Ghost story back from the dead
GRACELAND | Phantom girl stories were debunked -- but records may give tale new life
On certain nights when the fog rolls over Graceland Cemetery, it has been said that the ghostly spirit of little Inez Clarke inhabits the sculpture of a girl that marks her grave.
Some people swear they've seen "tears'' streaming from the marble girl's face. A night watchman once reported the statue vanished from inside the case that protects it. Children have told their parents they've met a little girl wearing funny clothes named Inez at Graceland. Thousands of folks visit every year hoping Inez's ghost will come out to play.
But two years ago, Al Walavich, a historian, tour guide and Chicago cemetery know-it-all, said the famous haunting was a bunch of hooey.
Cemetery records show no such person buried in that grave, he said. In fact, U.S. Census records from the 1800s found no proof there ever was a girl named Inez Clarke.
"It's kind of hard to have a haunting when the supposed person never really existed," said Walavich, who at the time surmised the Inez statue was an advertisement for Scottish monument maker Andrew Gage, whose name is chiseled in the base.
Lingering uncertainties of this supposed haunting inspired Chicago author and historian John Binder to do some ghost hunting. A "sucker for historical mysteries," Binder scoured death and marriage records and census data in hopes of finding the truth -- or at least the spirit of it.
"History is about facts," Binder said. "What I came up with . . . puts the ghost story back on the table."
The legend of Inez Clark starts, of course, on a dark and stormy night -- Aug. 1, 1880.
As the story goes, Inez had been a bad girl that night. Her parents locked her out of the house during a brutal storm that let loose a thunderbolt that struck the girl dead. Her mortified parents told people tuberculosis killed their daughter.
She was buried near the center of Graceland in Uptown, surrounded by the graves of early Chicago's most famous citizens -- Marshall Field, Cyrus McCormick, Potter Palmer and George Pullman.
The marble girl -- sitting cross-legged in a lace dress, holding a parasol and wearing a ribbon in her long wavy hair -- has only the name "Inez" carved in its base. "Daughter of J.N. & M.C. Clarke" is also carved in the base. Nearby are the graves of John N. Clarke and Mary C. Clarke.
That's how Inez Clarke got her name.
Graceland records show an 8-year-old boy named Amos Briggs is buried under the statue. But Binder's search of Illinois death records found no evidence of anyone named Amos Briggs or Inez Clarke.
Binder searched for the death certificates of anyone with the first name Inez. Only one came up: Inez Briggs, a 7-year-old who died of diphtheria in Chicago on Aug. 1, 1880 -- the same date memorialized in the Inez statue. (And the same day Amos Briggs died, according to cemetery records.)
On Inez Briggs' death certificate is a handwritten notation: "Graceland."

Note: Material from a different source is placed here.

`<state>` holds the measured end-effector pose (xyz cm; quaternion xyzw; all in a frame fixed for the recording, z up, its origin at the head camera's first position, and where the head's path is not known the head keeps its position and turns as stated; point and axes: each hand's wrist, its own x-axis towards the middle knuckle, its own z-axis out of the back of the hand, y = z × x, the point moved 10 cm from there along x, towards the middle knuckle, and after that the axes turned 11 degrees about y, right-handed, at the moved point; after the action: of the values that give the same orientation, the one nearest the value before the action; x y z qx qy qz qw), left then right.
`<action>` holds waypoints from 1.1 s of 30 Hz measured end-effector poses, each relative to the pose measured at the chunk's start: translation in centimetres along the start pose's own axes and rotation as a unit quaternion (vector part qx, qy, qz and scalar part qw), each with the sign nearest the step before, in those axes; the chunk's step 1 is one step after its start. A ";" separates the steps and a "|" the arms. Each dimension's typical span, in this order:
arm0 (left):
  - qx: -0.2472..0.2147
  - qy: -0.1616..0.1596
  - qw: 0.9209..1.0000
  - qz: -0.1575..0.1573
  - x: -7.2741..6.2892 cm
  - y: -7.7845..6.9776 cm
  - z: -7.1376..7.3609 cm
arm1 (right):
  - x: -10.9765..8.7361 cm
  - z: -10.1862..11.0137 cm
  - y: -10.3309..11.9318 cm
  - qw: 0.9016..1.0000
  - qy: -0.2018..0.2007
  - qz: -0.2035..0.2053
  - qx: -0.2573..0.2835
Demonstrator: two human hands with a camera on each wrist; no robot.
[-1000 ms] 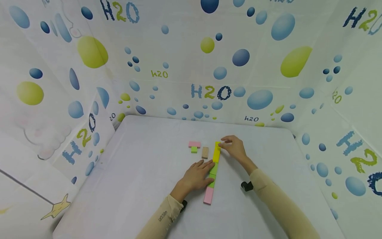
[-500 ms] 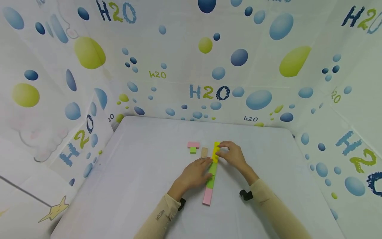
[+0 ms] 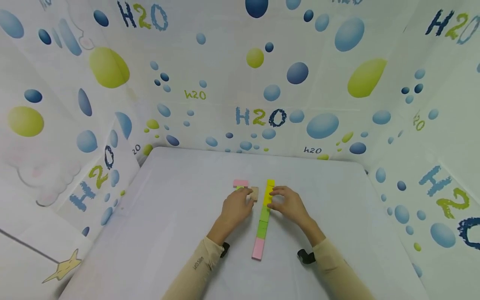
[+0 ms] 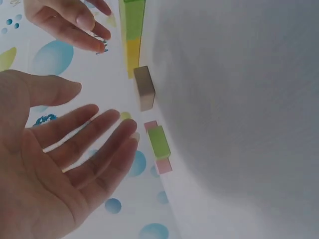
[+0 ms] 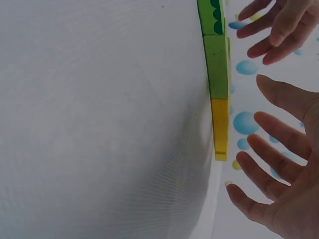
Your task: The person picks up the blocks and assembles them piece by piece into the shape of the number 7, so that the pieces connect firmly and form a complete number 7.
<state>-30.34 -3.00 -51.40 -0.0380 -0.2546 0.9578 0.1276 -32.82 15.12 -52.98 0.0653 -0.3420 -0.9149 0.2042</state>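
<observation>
A straight row of blocks lies on the white table: yellow (image 3: 268, 196) at the far end, then two green blocks (image 3: 264, 214), then a pink block (image 3: 258, 249) nearest me. My right hand (image 3: 291, 205) is beside the yellow end, its fingers spread and relaxed in the right wrist view. To the left of the row, my left hand (image 3: 236, 208) hovers at a plain wooden block (image 3: 255, 194), fingers loosely extended and gripping nothing. Beyond that hand lies another pink block (image 3: 240, 183); a small green block (image 4: 159, 142) against it is mostly covered by the hand in the head view.
The table (image 3: 180, 216) has a white cover and rounded far corners. Curtains printed with bubbles and lettering (image 3: 260, 116) enclose it at the back and sides. A dark wrist camera (image 3: 306, 256) hangs below the right sleeve.
My left hand has lifted off the green blocks and moved left and away, to the wooden block. My right hand has slid nearer me along the yellow end. The head view has shifted slightly.
</observation>
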 end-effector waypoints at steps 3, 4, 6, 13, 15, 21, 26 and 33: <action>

Since there is no other Inez Briggs buried at Graceland, Binder believes that a graveyard administrator must have written the wrong name down. To the ear, Binder says, Inez and Amos sound alike. "There's a lot of people buried here and a lot of handwritten records," he said. "Mistakes happen."
Binder found 1880 census records that showed Inez Briggs lived in Chicago with her grandparents, David and Jane Rothrock. The Rothrocks are buried next to the Inez statue, which Binder believes the grandparents might have commissioned.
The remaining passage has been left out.